## What you need to do
Search the entries below for the word "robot", then copy each line in which it is found.

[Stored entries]
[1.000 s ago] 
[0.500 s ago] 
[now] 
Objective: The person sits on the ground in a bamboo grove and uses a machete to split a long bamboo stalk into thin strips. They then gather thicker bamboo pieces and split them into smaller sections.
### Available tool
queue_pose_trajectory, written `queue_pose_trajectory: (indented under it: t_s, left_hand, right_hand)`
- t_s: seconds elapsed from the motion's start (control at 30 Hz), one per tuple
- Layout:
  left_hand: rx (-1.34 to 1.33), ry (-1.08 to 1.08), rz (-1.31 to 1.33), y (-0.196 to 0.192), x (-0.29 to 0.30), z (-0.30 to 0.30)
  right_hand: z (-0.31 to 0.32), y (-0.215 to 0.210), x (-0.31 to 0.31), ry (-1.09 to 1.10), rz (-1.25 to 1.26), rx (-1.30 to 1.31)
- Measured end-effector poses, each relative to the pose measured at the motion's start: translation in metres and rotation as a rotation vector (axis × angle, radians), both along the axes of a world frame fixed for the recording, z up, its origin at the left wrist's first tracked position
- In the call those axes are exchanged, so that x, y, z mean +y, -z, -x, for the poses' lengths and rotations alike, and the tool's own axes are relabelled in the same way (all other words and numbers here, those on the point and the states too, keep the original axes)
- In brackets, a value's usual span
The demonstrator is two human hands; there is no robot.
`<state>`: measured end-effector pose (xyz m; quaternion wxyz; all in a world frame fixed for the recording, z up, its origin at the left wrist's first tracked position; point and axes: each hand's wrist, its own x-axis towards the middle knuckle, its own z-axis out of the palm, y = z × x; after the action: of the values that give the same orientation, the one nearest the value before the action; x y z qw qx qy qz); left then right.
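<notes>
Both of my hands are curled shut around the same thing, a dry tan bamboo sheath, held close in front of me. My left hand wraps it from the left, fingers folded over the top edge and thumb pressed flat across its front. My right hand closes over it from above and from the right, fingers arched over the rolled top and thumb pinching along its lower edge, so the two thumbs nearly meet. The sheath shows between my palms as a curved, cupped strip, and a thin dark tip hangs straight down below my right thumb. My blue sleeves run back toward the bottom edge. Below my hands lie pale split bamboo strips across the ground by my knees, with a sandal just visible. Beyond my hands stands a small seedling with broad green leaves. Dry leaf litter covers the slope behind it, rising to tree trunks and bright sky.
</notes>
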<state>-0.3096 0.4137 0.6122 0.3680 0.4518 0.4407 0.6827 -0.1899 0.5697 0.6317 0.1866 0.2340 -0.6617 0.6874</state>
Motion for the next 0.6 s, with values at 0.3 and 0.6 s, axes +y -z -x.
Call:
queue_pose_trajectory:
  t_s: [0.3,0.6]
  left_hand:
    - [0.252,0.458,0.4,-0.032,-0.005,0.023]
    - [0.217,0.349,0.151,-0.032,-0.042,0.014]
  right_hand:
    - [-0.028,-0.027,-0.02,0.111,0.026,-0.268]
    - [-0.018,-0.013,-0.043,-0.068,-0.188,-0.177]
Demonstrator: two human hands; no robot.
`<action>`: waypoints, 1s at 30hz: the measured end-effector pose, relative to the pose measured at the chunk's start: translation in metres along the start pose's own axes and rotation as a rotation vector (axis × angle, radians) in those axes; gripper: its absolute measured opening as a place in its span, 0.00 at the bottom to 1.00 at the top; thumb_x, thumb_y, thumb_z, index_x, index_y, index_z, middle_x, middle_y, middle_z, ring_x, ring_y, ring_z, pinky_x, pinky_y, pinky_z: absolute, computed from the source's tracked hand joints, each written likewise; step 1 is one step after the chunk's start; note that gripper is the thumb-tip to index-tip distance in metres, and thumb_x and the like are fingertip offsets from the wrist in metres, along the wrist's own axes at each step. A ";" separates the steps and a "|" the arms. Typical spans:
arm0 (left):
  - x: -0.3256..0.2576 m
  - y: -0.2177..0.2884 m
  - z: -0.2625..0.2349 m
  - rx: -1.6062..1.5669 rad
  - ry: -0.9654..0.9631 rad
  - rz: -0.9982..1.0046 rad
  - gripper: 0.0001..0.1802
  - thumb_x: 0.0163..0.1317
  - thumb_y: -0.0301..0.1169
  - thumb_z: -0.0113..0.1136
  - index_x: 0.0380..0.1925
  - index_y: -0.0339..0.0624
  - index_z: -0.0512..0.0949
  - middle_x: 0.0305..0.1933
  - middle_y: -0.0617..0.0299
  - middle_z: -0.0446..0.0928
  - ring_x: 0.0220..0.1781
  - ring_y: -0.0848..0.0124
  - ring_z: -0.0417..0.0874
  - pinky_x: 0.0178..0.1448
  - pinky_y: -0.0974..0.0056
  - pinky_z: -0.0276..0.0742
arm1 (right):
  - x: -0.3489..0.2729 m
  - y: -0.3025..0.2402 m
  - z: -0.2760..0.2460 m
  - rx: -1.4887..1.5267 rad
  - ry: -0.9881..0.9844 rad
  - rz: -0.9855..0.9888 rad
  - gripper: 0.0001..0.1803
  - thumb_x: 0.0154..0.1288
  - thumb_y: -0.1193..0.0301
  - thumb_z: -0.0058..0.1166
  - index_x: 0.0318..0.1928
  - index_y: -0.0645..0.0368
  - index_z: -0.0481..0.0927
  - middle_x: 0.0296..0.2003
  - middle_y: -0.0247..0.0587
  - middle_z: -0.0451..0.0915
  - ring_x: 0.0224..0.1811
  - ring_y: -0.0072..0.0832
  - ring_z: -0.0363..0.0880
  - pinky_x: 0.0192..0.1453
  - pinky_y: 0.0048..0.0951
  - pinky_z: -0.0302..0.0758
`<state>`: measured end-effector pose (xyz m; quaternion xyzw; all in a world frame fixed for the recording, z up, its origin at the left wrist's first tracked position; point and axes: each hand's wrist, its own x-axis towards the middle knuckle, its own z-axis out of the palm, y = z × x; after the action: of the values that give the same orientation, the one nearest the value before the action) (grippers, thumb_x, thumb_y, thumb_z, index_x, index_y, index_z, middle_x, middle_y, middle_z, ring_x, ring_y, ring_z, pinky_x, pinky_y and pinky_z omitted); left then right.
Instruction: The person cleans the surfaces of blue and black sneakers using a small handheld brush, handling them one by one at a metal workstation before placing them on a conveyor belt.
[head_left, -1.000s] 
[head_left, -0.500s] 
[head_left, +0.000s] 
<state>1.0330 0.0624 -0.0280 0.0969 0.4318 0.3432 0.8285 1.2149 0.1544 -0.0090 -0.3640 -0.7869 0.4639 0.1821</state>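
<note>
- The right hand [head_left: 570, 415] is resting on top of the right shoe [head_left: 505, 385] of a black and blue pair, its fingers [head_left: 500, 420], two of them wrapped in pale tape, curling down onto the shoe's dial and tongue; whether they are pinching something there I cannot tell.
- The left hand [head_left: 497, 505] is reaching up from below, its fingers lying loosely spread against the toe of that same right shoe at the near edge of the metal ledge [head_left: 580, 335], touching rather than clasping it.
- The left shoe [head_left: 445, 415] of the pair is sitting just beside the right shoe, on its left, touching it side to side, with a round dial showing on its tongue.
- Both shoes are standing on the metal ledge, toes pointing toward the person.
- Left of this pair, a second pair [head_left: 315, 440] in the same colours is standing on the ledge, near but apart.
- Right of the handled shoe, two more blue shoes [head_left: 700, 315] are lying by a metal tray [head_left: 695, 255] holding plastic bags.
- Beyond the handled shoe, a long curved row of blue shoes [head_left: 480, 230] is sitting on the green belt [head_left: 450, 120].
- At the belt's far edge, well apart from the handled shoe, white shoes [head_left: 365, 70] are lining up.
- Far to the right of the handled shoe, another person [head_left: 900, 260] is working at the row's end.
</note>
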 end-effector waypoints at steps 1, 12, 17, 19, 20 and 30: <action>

## Solution
The demonstrator is two human hands; there is no robot.
Demonstrator: two human hands; no robot.

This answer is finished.